EXERCISE PROMPT: Nothing but the lines from the one containing "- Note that" through the one containing "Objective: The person", both included, should be given again, each exactly as written below.
##### DATA SHOWN
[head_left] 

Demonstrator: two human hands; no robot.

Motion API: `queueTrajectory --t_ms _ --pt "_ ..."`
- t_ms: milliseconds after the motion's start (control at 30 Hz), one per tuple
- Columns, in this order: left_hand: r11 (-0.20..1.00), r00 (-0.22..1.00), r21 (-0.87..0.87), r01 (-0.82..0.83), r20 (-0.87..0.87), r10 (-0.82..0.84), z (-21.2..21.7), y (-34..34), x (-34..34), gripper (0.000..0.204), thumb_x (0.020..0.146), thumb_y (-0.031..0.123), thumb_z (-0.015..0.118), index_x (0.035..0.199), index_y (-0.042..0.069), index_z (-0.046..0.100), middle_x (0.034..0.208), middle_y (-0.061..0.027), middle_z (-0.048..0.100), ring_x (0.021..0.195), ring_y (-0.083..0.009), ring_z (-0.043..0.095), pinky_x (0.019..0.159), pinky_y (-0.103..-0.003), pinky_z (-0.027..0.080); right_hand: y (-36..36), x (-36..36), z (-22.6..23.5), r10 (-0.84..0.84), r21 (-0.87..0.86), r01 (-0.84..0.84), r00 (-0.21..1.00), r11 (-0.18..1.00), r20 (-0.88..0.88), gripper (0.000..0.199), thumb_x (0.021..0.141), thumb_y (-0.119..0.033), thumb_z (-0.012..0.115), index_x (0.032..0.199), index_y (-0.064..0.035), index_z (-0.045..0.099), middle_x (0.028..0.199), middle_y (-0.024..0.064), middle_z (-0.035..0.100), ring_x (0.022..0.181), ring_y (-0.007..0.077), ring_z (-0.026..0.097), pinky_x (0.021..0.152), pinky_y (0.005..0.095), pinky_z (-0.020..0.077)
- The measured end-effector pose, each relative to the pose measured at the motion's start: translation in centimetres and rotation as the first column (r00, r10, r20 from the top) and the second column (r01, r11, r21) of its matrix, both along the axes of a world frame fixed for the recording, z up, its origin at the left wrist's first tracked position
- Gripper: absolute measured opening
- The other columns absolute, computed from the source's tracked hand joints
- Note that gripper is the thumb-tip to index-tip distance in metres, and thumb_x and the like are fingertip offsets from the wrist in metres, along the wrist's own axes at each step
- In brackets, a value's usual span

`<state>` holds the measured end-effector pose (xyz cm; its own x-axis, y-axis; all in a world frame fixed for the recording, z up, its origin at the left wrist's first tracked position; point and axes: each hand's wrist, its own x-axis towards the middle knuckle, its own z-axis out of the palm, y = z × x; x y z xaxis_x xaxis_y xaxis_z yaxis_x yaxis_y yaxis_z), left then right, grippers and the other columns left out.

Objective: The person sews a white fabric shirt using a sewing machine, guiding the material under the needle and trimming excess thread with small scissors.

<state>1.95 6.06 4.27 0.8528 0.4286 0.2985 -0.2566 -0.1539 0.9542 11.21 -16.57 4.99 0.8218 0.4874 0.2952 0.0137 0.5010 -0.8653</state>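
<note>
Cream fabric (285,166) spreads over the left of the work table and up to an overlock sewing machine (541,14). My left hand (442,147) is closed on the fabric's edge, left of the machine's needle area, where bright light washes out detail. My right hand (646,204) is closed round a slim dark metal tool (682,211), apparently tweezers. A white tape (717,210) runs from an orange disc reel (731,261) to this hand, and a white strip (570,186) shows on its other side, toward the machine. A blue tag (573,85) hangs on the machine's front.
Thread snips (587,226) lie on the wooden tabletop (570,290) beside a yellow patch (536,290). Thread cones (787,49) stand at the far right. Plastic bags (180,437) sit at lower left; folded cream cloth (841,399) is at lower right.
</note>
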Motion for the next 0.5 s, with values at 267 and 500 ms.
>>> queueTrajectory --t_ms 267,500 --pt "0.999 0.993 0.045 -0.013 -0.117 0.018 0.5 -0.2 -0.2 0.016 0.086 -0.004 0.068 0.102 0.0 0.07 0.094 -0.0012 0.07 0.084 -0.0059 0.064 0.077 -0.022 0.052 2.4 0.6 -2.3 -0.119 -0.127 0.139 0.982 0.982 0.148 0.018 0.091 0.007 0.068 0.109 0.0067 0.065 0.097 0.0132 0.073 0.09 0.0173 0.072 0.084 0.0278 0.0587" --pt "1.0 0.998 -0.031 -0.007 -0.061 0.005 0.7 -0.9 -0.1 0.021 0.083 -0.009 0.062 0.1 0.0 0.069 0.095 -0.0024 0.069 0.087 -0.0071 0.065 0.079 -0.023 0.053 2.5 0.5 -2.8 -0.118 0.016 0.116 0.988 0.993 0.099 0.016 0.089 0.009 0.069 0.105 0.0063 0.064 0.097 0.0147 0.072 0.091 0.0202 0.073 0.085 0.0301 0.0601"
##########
RESULT FOR THIS EXERCISE:
- Note that gripper is the thumb-tip to index-tip distance in metres, and thumb_x and the like are fingertip offsets from the wrist in metres, along the wrist's own axes at each step
- In brackets, a value's usual span

`<state>` holds the measured end-effector pose (xyz cm; its own x-axis, y-axis; all in a world frame fixed for the recording, z up, its origin at the left wrist's first tracked position; point and axes: each hand's wrist, its own x-axis towards the middle knuckle, its own z-axis out of the palm, y = z × x; x y z xaxis_x xaxis_y xaxis_z yaxis_x yaxis_y yaxis_z), left then right, grippers and the other columns left out.

Objective: The person sews a white fabric shirt using a sewing machine, guiding the material under the needle and trimming excess thread with small scissors.

The output returned above is complete.